The fact that bashing the Serbs has become the measure of every Western leader's authority has further inflamed the conflict. Western politicians and the media have presented a black-and-white picture of the conflict in Yugoslavia, vilifying the Serbian regime and the Serbs. They have been denounced as communists, fascists and rapists, and accused of atrocities as bad as the Holocaust. Meanwhile, Serbian victims of the war have been written out of the story. Set up as the sole guilty party, only the Serbs have been subject to sanctions and other Western punishments.

This one-sided intervention by the West has intensified and prolonged the fighting. For instance, early in the war in Croatia, German minister Genscher condemned the Serbs as aggressors and pledged that Germany would recognise Croatia if the fighting continued. Croatia then had a vested interest in prolonging the hostilities to gain international recognition.

Deadly propaganda

The same has been true in Bosnia, where the Muslims had an incentive to intensify the bloodshed in order to persuade the West to intervene militarily and pacify the Serbs. This has undoubtedly increased the death toll on all sides. It has resulted in horrendous atrocities, such as the bread queue massacre in Sarajevo, which a secret report prepared by UN officers concluded was carried out by Muslim forces as propaganda for Western consumption. At the time, the Serbs got the blame and the Western powers used the occasion to impose sanctions against Serbia.

It seems likely that that most of the ceasefire violations around Srebrenica and Zepa in early May were also the fault of Muslim forces.
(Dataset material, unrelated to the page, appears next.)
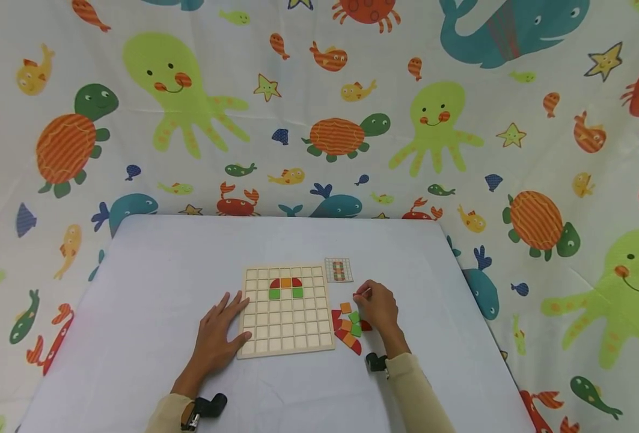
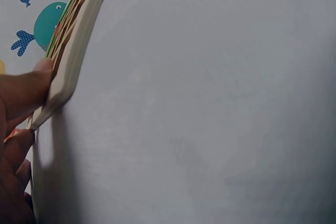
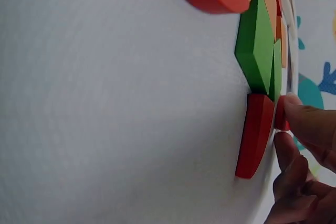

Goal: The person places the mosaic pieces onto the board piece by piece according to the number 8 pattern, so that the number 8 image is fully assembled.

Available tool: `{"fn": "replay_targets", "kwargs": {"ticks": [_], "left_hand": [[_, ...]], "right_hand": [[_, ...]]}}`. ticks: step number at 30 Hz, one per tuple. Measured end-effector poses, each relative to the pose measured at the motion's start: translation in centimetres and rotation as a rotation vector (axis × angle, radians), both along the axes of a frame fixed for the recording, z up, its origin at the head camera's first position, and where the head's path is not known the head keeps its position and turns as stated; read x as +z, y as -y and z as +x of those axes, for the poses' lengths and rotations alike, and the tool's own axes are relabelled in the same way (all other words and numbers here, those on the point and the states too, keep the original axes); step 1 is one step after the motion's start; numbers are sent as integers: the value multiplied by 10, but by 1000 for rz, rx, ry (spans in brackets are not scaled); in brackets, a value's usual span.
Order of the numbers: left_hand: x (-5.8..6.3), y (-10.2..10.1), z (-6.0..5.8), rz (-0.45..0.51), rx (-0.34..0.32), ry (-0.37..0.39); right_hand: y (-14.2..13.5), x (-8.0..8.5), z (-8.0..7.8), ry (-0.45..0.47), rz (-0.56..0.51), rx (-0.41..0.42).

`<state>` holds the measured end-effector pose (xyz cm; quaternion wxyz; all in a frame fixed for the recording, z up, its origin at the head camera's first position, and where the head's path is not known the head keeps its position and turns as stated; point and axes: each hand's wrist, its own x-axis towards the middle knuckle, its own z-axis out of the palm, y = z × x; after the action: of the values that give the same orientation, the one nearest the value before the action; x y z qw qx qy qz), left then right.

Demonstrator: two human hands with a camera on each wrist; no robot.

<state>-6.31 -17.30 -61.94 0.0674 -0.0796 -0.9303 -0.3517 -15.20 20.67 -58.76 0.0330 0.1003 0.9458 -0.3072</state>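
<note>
A wooden grid board [image 1: 284, 346] lies on the white table, with two red curved pieces, one orange square [image 1: 285, 282] and two green squares [image 1: 274, 293] in its upper rows. My left hand [image 1: 216, 337] rests at the board's left edge, fingers spread; in the left wrist view the thumb touches the board's rim [image 2: 79, 61]. Right of the board, my right hand [image 1: 380, 308] pinches a small red piece [image 3: 282, 114] between thumb and fingers. Beneath it is a pile of loose pieces, among them a green block [image 3: 255, 45] and a red curved block [image 3: 256, 135].
A small pattern card [image 1: 339, 270] with a coloured grid design lies by the board's upper right corner. Loose orange [image 1: 345, 308] and red pieces [image 1: 356, 346] sit close along the board's right side. Behind the table [image 1: 162, 270] hangs a sea-animal print cloth [image 1: 297, 78].
</note>
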Motion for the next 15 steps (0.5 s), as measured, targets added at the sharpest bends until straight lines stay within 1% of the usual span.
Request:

The Serbs were blamed for launching the attacks, but it would appear that Muslim forces were provoking them in order to keep up the pressure on the Western powers to intervene militarily against the Serbs.

There are other examples of how the West's biased intervention has made the fighting worse. In Srebrenica, for example, the Serbs were accused of all sorts of crimes; but when Serbian villages around Srebrenica were being burned down and Serbian civilians slaughtered last autumn, nobody was interested. It was hardly surprising that, in response to the recent accusations, enraged Serbs razed the mosques in the eastern Bosnian town of Bijeljina.
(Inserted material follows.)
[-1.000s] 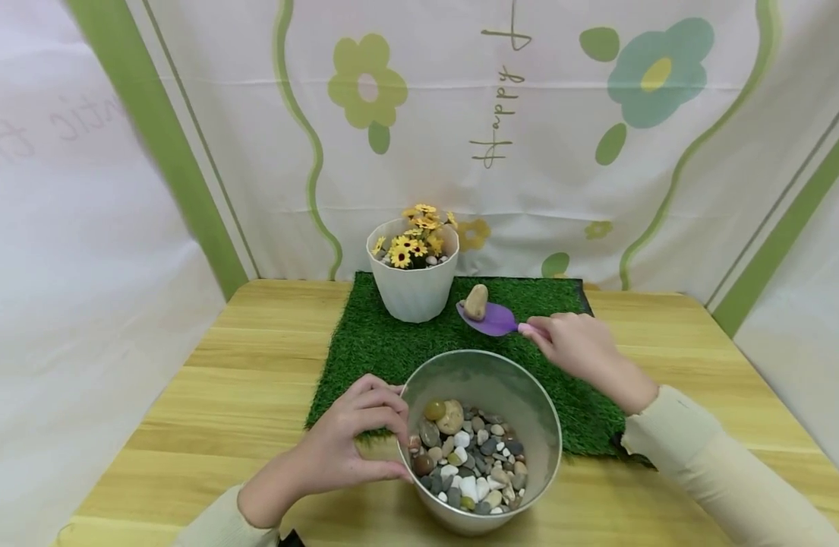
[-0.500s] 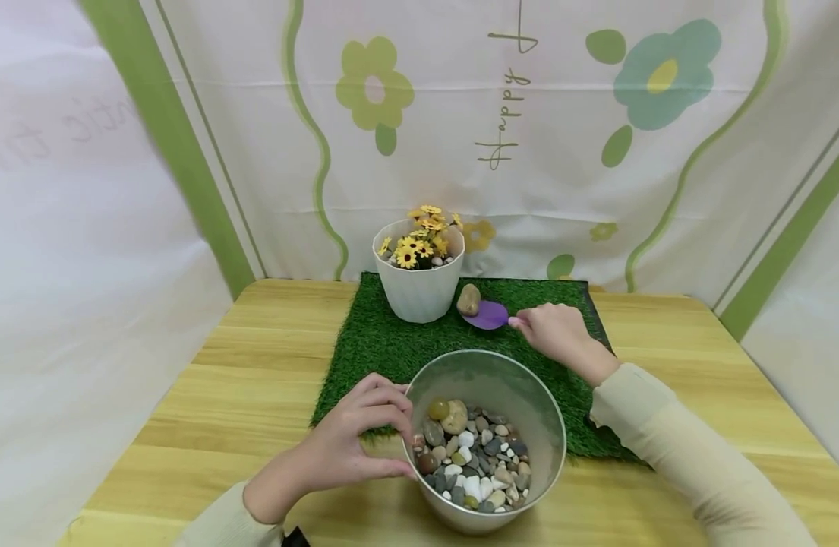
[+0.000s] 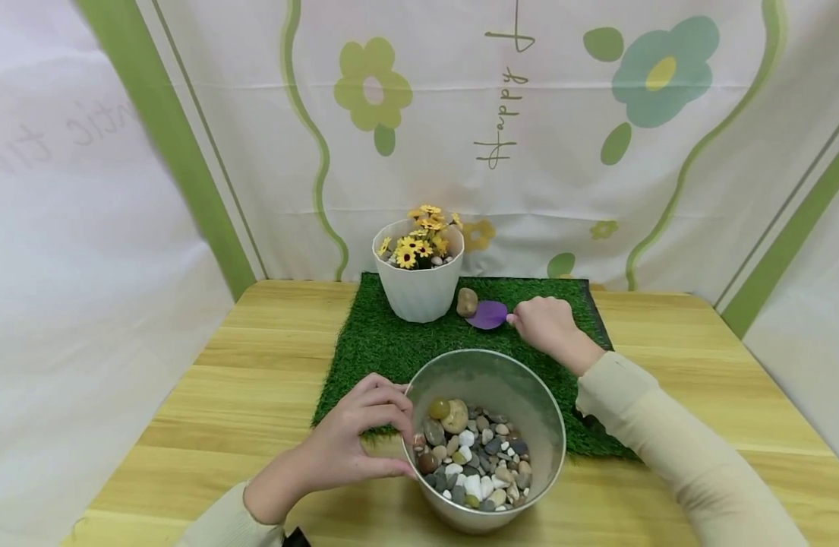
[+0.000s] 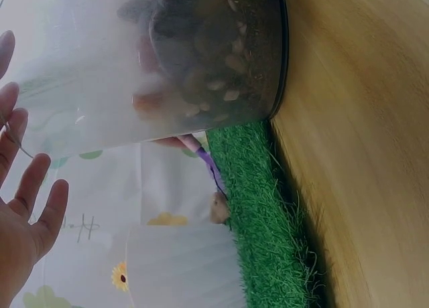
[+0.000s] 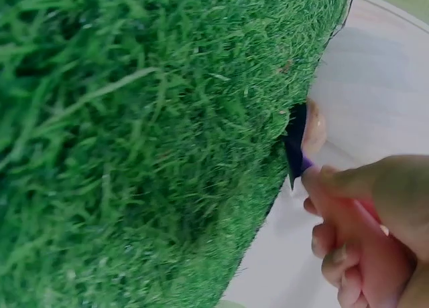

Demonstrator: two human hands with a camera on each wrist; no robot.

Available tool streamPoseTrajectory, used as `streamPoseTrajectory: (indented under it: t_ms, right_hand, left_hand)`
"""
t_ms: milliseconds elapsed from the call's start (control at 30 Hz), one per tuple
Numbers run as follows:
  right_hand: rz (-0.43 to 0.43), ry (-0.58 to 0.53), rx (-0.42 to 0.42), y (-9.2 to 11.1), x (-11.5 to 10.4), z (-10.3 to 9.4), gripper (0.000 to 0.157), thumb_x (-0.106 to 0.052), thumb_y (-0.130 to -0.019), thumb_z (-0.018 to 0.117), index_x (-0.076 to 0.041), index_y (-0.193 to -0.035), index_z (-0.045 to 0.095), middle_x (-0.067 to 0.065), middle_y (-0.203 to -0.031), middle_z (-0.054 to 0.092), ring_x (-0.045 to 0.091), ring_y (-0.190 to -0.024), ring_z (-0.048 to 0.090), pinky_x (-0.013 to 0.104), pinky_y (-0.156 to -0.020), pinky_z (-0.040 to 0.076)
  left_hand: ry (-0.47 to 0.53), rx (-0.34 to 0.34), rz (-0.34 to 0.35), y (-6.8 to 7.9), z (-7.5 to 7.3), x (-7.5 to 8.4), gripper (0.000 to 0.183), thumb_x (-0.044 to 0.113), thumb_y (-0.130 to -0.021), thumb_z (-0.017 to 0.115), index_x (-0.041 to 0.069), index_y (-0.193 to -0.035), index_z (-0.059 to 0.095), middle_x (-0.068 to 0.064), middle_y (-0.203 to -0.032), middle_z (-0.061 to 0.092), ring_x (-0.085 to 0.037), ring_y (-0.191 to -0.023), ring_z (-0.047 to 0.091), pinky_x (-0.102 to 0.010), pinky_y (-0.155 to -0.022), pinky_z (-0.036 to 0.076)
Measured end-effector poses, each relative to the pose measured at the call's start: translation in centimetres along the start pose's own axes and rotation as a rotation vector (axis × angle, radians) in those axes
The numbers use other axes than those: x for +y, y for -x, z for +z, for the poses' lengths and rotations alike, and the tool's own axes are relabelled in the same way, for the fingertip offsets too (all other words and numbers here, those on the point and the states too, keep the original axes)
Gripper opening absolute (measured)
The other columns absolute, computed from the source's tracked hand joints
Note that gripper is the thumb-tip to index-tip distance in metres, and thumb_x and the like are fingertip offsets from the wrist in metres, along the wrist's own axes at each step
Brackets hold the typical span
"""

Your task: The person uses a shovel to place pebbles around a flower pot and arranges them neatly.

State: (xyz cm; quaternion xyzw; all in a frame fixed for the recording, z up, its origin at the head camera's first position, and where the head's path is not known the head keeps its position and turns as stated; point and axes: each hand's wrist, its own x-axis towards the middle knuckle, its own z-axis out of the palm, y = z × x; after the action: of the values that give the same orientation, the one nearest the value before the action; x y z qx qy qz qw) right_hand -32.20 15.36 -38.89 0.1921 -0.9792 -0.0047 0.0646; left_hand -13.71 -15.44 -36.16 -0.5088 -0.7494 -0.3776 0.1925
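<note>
My right grip (image 3: 544, 323) is gripping the purple trowel (image 3: 488, 314) by its pink handle (image 5: 375, 268); fingers wrapped round, blade pointing left. Tan stone (image 3: 467, 302) sits at the blade's tip, over the turf mat (image 3: 385, 349) and just to the right of the white pot (image 3: 419, 296). Can't tell if the stone rests on the tip or already on the grass. Right wrist view: blade dark, low at the grass, stone partly behind it.

My left grip (image 3: 361, 433) holds the bucket (image 3: 504, 380) at the left side of its rim, fingers and thumb curved, thumb nearest me. Bucket upright on the wooden bench (image 3: 255, 372), at the near edge of the mat. Wall see-through in the left wrist view. Inside, at the bottom: mixed pebbles (image 3: 481, 463), white, grey, brown, a few yellowish; bigger ones toward the left wall.

Pot stands upright at the back of the mat, left of centre. Yellow flowers (image 3: 419, 247) with dark centres in it, small stones round their base. Behind the bench, white cloth (image 3: 563, 190) with printed flowers, green wavy lines, sideways "Happy". Long pale sleeves (image 3: 654, 418) on both my arms.
</note>
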Motion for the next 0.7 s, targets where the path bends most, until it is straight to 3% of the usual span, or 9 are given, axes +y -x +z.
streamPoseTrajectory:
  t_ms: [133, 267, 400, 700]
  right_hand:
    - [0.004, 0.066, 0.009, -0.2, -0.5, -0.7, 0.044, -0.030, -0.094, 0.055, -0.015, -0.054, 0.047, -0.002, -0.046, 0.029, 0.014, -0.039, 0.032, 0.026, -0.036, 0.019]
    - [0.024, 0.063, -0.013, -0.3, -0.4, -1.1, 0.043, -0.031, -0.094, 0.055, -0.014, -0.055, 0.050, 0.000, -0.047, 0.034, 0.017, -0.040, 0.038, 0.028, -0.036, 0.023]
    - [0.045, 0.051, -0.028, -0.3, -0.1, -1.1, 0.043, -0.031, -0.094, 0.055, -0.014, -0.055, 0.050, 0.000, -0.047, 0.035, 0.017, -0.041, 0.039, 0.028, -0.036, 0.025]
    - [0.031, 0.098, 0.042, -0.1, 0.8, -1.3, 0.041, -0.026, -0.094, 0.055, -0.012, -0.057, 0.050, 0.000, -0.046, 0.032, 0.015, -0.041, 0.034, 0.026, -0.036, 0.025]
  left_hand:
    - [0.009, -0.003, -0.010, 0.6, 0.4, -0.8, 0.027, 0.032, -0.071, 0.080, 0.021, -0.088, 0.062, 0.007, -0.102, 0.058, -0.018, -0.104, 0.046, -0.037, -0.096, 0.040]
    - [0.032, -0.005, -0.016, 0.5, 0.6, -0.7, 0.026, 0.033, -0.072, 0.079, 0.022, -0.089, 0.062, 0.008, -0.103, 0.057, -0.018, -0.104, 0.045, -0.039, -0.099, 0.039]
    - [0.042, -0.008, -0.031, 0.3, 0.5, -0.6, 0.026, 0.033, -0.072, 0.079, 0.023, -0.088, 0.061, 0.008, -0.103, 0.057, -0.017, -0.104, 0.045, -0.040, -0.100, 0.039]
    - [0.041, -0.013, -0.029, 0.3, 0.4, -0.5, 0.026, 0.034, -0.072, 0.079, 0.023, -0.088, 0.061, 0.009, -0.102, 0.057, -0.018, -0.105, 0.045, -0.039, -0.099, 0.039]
It would seem that Western intervention did not simply cause the war in Yugoslavia: it has also polarised the belligerents, intensified the fighting and prolonged the hostilities. In this context, it is hard to understand why the prospect of further Western intervention in Bosnia, in the form of a proposed 70 000-strong UN force to police the imposition of the Vance-Owen plan, has been welcomed by so many people in Britain.

Call it colonialism

What would the implications of the Vance-Owen plan be for the people that Western intervention is supposed to help? The plan provides for the division of Bosnia into 10 'ethnic' cantons under UN supervision. This is taking the colonial tradition of partitioning other people's countries to absurd lengths. If the partition of Ireland into two states could not resolve the underlying problem, the splintering of Bosnia into 10 nonsensical cantons will surely solve nothing. Indeed, it entrenches communal divisions and guarantees a multiplicity of future conflicts.

The notion that all 10 'self-governing' cantons will submit to a central authority in Sarajevo is ridiculous. Any such body will be symbolic, as the authors of the plan concede: the real power in the land will be the UN. All kinds of sugary phrases, such as protectorate and trusteeship, have been used to describe the establishment of a UN authority in Bosnia. But we should insist on calling it by its proper name: colonialism.

Many supporters of Western intervention in Bosnia are also critics of the Vance-Own plan. Why the complaints? This is the only Western solution on the table. And it is also the inevitable consequence of the Western-sponsored process of secession from the Yugoslav federation which many of these same critics supported. The cantonisation of Bosnia under the auspices of a colonial administration brings home the sordid consequences of two years of Western intervention in Yugoslavia.